WORK TASK:
Every entry should be returned exactly. Omit none of them.
═════ TASK DATA ═════
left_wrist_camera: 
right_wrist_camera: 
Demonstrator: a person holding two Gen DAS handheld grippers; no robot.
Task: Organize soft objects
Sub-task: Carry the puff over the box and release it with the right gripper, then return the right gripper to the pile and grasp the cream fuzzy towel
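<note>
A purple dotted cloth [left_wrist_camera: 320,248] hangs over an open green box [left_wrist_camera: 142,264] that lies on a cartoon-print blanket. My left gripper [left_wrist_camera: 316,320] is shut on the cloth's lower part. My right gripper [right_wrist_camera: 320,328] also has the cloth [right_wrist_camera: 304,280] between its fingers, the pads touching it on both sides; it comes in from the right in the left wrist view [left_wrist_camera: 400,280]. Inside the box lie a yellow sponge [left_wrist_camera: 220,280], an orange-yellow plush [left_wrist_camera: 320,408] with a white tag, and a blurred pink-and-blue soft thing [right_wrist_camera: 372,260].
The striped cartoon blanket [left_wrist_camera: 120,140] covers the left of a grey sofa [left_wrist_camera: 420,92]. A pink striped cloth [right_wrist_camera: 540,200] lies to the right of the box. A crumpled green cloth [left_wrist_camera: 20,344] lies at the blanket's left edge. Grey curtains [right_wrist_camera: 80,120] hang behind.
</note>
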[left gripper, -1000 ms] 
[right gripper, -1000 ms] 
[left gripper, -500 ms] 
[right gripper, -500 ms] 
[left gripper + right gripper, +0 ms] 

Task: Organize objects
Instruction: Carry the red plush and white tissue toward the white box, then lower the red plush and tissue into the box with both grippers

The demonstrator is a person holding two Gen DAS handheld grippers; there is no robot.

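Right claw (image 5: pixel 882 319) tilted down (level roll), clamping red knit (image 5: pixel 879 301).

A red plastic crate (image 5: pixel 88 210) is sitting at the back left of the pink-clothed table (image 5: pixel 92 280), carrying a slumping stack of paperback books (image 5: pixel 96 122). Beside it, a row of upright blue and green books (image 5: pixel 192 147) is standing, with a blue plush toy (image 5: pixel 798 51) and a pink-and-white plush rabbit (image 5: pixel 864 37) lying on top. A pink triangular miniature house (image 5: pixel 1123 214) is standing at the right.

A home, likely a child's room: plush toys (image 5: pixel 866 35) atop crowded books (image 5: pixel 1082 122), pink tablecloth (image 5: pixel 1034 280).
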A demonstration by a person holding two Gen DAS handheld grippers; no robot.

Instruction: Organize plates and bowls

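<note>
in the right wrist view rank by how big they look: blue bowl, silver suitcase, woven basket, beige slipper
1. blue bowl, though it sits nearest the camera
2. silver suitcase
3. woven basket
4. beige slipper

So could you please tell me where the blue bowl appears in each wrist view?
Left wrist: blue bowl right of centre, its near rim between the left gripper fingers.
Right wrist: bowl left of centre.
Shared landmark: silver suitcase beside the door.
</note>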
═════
ANSWER TO THIS PROBLEM:
left_wrist_camera: 
right_wrist_camera: 
Demonstrator: a person holding two Gen DAS handheld grippers; no robot.
Task: Organize soft objects
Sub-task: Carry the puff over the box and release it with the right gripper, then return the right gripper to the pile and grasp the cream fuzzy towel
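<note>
A purple dotted cloth [left_wrist_camera: 320,248] hangs over an open green box [left_wrist_camera: 142,264] that lies on a cartoon-print blanket. My left gripper [left_wrist_camera: 316,320] is shut on the cloth's lower part. My right gripper [right_wrist_camera: 320,328] also has the cloth [right_wrist_camera: 304,280] between its fingers, the pads touching it on both sides; it comes in from the right in the left wrist view [left_wrist_camera: 400,280]. Inside the box lie a yellow sponge [left_wrist_camera: 220,280], an orange-yellow plush [left_wrist_camera: 320,408] with a white tag, and a blurred pink-and-blue soft thing [right_wrist_camera: 372,260].
The striped cartoon blanket [left_wrist_camera: 120,140] covers the left of a grey sofa [left_wrist_camera: 420,92]. A pink striped cloth [right_wrist_camera: 540,200] lies to the right of the box. A crumpled green cloth [left_wrist_camera: 20,344] lies at the blanket's left edge. Grey curtains [right_wrist_camera: 80,120] hang behind.
</note>
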[left gripper, -1000 ms] 
[right gripper, -1000 ms] 
[left gripper, -500 ms] 
[right gripper, -500 ms] 
[left gripper + right gripper, +0 ms] 

Task: Organize objects
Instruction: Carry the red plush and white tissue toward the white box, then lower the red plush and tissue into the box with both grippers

The demonstrator is a person holding two Gen DAS handheld grippers; there is no robot.

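Right claw (image 5: pixel 882 319) tilted down (level roll), clamping red knit (image 5: pixel 879 301).

A red plastic crate (image 5: pixel 88 210) is sitting at the back left of the pink-clothed table (image 5: pixel 92 280), carrying a slumping stack of paperback books (image 5: pixel 96 122). Beside it, a row of upright blue and green books (image 5: pixel 192 147) is standing, with a blue plush toy (image 5: pixel 798 51) and a pink-and-white plush rabbit (image 5: pixel 864 37) lying on top. A pink triangular miniature house (image 5: pixel 1123 214) is standing at the right.

A home, likely a child's room: plush toys (image 5: pixel 866 35) atop crowded books (image 5: pixel 1082 122), pink tablecloth (image 5: pixel 1034 280).
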A demonstration by a person holding two Gen DAS handheld grippers; no robot.

Instruction: Organize plates and bowls

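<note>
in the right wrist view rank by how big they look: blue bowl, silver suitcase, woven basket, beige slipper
1. blue bowl, though it sits nearest the camera
2. silver suitcase
3. woven basket
4. beige slipper

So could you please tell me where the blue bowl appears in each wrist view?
Left wrist: blue bowl right of centre, its near rim between the left gripper fingers.
Right wrist: bowl left of centre.
Shared landmark: silver suitcase beside the door.
</note>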

Nothing else belongs in the output.